Organizational complements are things that improve the performance of technologies by multiplying their impact. FIT, NIT and EIT each need different kinds of complements (or don't need any) at different points in time.
Yes, I guess this is a rhetorical question to “call me out” :) I didn’t think that was a problem since it’s an easy question for the definition of IS and I thought this just captures the core of it really nicely. As these are my answers to LGs and our tutor said they are not solely bound to the literature but we’re welcome to include prior knowledge or outside sources I included this at that point. If you don’t like that feel free to use someone else’s work or make one yourself :)! Otherwise I also summarized the reading that the Qs refer to so if you want an answer closer to the literature you can get it there as well :)!
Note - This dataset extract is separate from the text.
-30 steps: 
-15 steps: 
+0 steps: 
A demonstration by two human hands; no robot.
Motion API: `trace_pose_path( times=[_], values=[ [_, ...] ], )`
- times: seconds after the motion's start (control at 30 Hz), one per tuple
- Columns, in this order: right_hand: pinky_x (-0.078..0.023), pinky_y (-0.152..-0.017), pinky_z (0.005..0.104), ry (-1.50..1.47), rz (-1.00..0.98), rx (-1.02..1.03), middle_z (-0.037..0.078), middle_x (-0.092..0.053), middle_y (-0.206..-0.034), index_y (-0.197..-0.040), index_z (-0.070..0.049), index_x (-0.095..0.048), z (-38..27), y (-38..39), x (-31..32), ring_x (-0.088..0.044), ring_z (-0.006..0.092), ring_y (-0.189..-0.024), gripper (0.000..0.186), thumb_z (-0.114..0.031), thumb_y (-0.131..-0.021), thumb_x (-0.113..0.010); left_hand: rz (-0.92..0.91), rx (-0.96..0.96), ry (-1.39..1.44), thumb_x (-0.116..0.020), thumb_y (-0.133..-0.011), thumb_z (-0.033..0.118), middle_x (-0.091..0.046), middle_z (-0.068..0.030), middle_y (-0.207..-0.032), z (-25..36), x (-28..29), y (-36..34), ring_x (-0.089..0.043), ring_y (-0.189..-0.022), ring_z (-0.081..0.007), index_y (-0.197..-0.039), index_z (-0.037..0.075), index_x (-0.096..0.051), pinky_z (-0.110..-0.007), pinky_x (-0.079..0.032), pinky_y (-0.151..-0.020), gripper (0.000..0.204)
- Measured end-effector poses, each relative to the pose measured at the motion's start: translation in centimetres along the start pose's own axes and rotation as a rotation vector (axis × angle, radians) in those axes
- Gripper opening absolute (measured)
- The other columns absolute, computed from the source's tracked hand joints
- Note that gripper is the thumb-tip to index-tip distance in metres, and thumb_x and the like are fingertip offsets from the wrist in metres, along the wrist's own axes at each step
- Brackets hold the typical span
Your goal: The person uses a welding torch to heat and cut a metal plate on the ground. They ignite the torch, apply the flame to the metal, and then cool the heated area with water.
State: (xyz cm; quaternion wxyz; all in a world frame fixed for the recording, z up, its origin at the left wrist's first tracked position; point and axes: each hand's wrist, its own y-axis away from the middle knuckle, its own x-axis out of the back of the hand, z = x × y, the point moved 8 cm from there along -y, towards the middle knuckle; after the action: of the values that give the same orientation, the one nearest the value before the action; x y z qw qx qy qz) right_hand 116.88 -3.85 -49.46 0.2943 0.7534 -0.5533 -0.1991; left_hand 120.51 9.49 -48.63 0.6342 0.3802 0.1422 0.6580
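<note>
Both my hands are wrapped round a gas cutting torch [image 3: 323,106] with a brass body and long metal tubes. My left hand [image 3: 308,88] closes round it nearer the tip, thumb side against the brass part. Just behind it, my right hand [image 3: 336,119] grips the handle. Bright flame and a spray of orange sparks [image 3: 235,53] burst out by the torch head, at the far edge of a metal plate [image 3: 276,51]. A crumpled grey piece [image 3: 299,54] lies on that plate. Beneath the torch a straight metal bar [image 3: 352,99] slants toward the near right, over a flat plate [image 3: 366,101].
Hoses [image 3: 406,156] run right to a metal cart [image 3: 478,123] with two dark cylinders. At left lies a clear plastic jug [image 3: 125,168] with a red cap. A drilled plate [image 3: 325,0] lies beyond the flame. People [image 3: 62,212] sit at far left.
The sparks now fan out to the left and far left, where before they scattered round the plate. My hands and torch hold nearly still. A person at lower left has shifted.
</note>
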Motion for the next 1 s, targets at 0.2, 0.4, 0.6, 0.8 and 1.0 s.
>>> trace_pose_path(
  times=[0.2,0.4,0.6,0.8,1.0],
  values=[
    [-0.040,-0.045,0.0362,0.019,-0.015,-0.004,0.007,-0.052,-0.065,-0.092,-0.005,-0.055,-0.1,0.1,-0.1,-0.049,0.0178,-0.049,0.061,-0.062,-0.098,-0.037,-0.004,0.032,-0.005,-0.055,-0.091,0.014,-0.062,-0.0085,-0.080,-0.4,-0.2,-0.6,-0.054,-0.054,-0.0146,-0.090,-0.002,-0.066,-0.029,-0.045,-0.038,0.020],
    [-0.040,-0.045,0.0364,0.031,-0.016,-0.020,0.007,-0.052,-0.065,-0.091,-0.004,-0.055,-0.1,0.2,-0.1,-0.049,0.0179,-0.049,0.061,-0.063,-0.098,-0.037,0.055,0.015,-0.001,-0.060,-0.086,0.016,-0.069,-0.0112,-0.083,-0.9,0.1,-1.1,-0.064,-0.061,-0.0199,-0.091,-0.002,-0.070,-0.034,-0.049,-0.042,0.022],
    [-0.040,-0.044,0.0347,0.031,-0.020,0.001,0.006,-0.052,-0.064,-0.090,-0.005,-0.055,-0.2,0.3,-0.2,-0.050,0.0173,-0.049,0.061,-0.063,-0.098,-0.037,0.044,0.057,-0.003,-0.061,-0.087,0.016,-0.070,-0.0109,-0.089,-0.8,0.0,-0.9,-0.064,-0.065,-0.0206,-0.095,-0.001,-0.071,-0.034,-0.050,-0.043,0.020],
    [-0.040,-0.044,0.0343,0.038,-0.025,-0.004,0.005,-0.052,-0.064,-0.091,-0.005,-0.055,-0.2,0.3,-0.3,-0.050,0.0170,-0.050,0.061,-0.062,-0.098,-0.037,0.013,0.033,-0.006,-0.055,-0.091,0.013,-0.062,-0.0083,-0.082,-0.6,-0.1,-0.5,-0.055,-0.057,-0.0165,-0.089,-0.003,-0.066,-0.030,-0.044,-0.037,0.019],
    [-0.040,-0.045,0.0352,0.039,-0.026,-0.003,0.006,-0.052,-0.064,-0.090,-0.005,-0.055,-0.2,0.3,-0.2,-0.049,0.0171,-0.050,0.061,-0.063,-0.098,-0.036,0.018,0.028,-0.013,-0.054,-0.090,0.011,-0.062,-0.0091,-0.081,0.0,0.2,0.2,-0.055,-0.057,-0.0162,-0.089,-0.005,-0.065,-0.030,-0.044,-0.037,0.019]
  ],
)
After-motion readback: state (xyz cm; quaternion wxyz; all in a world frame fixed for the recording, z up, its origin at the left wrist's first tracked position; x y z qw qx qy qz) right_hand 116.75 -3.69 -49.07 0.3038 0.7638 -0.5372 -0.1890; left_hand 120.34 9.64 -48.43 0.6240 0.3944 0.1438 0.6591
For the exam, the grade is calculated in the following way:
0,6*(grade for MC questions) + 0,4*(grade for open questions) = overall grade
For the MC questions, you need 40 out of 60 to obtain a 5,5. For the open questions, you need 22 out of 40 points to obtain a 5,5. There is no minimum amount of points that you have to obtain on each part, as long as your overall grade is either a 5,5 or higher.
vor 1 Jahr
Can someone explain the difference between horizontal and vertical chunckification and give an example where it's applied to a process because I really don't get it
Horizontal: have several firms do the same task -> e.g. Nike has more than one factory that produces shoes; -> Nike can compare performance of factories (reduces shirking) and no factory has bargaining power (reduces opportunistic renegotiation)
Vertical: divide a task into different subtasks and have different companies do the different tasks -> e.g. one company cleans data for you > sends it to next company > next company extracts certain data > sends it to next company> next company divides data into categories > sends it to next company > last company analyzes data > sends it to you; -> every company has very little knowledge about what exactly they are doing for you and they also do not know exactly who the other companies are thus it reduces the risk of poaching
When implementing system modules via a phased conversion strategy, you still have the option of a parallel or cutover approach for conversing each phase of the system. A pilot strategy could include a parallel strategy at the pilot site
Thank you! Unfortunately I didn't manage to summarize all of the exam relevant articles, for the ones I didn't summarize myself i used either Simone Smolders or Daniel Schemmert summaries, majority of which you can find on his page since he made them last year already.